Given information.
★ ★ ★ ★

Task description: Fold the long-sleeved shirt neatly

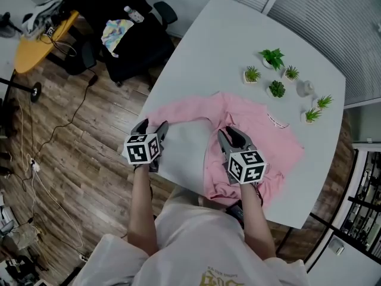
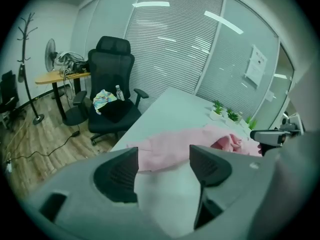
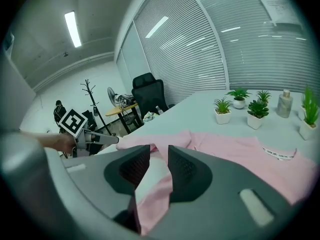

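Note:
A pink long-sleeved shirt (image 1: 256, 130) lies spread on the white table (image 1: 196, 58), one sleeve (image 1: 178, 112) stretched out toward the table's left edge. My left gripper (image 1: 153, 125) hovers just short of that sleeve's cuff with its jaws wide open and nothing between them; in the left gripper view (image 2: 162, 156) the sleeve (image 2: 165, 149) lies ahead of the pads. My right gripper (image 1: 229, 133) is over the shirt's near left edge. Its jaws (image 3: 159, 156) stand a narrow gap apart, with table and pink cloth (image 3: 240, 149) showing through the gap.
Several small potted plants (image 1: 274, 58) and a small bottle (image 1: 305, 88) stand at the table's far side beyond the collar. A black office chair (image 1: 131, 34) with a bottle and cloth on it stands off the table's left edge. Cables run over the wooden floor (image 1: 53, 159).

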Demonstrator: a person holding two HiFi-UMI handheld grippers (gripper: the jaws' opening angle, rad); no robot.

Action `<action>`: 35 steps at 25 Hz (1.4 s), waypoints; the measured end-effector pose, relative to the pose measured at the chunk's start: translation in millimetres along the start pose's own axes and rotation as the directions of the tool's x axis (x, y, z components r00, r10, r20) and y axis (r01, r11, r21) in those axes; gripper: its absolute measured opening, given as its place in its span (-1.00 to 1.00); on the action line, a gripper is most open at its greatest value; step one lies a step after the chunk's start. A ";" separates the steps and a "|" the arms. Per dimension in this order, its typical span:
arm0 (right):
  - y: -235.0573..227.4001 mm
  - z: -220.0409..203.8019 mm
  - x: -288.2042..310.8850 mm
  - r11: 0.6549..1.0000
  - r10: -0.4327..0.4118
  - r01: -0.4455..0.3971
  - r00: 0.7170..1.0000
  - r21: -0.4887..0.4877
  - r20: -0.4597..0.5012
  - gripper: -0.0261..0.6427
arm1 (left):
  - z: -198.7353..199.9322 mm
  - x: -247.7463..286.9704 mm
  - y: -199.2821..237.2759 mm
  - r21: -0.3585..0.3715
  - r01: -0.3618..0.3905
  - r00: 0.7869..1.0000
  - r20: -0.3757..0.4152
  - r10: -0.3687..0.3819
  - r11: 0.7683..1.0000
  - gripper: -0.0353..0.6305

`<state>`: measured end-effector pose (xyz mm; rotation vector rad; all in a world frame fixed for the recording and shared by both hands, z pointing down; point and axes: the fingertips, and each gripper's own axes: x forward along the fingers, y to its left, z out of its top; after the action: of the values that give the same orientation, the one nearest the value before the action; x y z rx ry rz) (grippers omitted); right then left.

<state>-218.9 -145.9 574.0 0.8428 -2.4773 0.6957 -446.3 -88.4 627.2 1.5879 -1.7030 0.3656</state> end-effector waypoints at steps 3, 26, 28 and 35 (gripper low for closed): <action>2.4 2.4 -2.3 1.000 0.007 -0.007 1.000 0.014 0.007 -0.60 | -7.2 -4.9 18.7 -0.050 -0.043 0.999 0.004 0.043 0.998 0.01; 31.8 -8.7 -4.0 0.998 0.067 -0.068 0.997 -0.016 -0.033 -0.83 | -32.5 15.8 47.7 -0.119 -0.128 0.992 -0.032 0.125 0.985 -0.57; 33.3 -9.5 -4.1 0.998 0.068 -0.068 0.997 -0.015 -0.034 -0.83 | -32.7 16.1 48.1 -0.113 -0.126 0.992 -0.034 0.123 0.986 -0.70; 30.7 -9.8 -7.6 0.998 0.055 -0.055 0.998 0.004 -0.024 -0.88 | -21.0 5.9 43.6 -0.145 -0.090 0.995 0.017 0.094 0.985 -0.81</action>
<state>-231.1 -115.7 567.8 0.7658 -2.4868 0.7253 -479.9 -70.7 657.7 1.4179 -1.7837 0.2635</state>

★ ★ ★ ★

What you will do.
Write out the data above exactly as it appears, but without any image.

Result of the task.
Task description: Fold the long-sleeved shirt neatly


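Note:
A pink long-sleeved shirt (image 1: 256, 130) lies spread on the white table (image 1: 196, 58), one sleeve (image 1: 178, 112) stretched out toward the table's left edge. My left gripper (image 1: 153, 125) hovers just short of that sleeve's cuff with its jaws wide open and nothing between them; in the left gripper view (image 2: 162, 156) the sleeve (image 2: 165, 149) lies ahead of the pads. My right gripper (image 1: 229, 133) is over the shirt's near left edge. Its jaws (image 3: 159, 156) stand a narrow gap apart, with table and pink cloth (image 3: 240, 149) showing through the gap.
Several small potted plants (image 1: 274, 58) and a small bottle (image 1: 305, 88) stand at the table's far side beyond the collar. A black office chair (image 1: 131, 34) with a bottle and cloth on it stands off the table's left edge. Cables run over the wooden floor (image 1: 53, 159).
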
Demonstrator: a person holding two HiFi-UMI handheld grippers (gripper: the jaws' opening angle, rad); no robot.

Action `<action>`: 35 steps at 25 Hz (1.4 s), waypoints; the measured end-effector pose, relative to the pose measured at the chunk's start: translation in millimetres along the start pose's own axes and rotation as the directions of the tool's x axis (x, y, z components r00, r10, r20) and y axis (r01, r11, r21) in those axes; gripper: its absolute measured opening, given as its place in its span (-1.00 to 1.00); on the action line, a gripper is most open at its greatest value; step one lies a step after the chunk's start. A ";" separates the steps and a "|" the arms. Per dimension in this order, its typical span:
arm0 (right):
  - y: -235.0573..227.4001 mm
  - z: -220.0409..203.8019 mm
  - x: -288.2042..310.8850 mm
  - r11: 0.6549..1.0000
  - r10: -0.4327..0.4118
  - r01: -0.4455..0.3971
  - r00: 0.7170..1.0000
  - r21: -0.4887..0.4877
  - r20: -0.4597..0.5012
  - gripper: -0.0261..0.6427
arm1 (left):
  - z: -198.7353..199.9322 mm
  - x: -247.7463..286.9704 mm
  - y: -199.2821..237.2759 mm
  - r21: -0.3585..0.3715
  - r01: -0.3618..0.3905
  - r00: 0.7869..1.0000
  - r20: -0.3757..0.4152
  - r10: -0.3687..0.3819
  - r11: 0.7683..1.0000
  - gripper: -0.0353..0.6305

`<state>`: measured end-effector pose (xyz mm; rotation vector rad; all in a world frame fixed for the recording and shared by both hands, z pointing down; point and axes: the fingertips, and each gripper's own axes: x forward along the fingers, y to its left, z out of its top; after the action: of the values that give the same orientation, the one nearest the value before the action; x y z rx ry rz) (grippers omitted); right then left.

<state>-218.9 -145.9 574.0 0.8428 -2.4773 0.6957 -446.3 -88.4 627.2 1.5879 -1.7030 0.3656</state> end-effector waypoints at steps 3, 26, 28 and 35 (gripper low for closed): <action>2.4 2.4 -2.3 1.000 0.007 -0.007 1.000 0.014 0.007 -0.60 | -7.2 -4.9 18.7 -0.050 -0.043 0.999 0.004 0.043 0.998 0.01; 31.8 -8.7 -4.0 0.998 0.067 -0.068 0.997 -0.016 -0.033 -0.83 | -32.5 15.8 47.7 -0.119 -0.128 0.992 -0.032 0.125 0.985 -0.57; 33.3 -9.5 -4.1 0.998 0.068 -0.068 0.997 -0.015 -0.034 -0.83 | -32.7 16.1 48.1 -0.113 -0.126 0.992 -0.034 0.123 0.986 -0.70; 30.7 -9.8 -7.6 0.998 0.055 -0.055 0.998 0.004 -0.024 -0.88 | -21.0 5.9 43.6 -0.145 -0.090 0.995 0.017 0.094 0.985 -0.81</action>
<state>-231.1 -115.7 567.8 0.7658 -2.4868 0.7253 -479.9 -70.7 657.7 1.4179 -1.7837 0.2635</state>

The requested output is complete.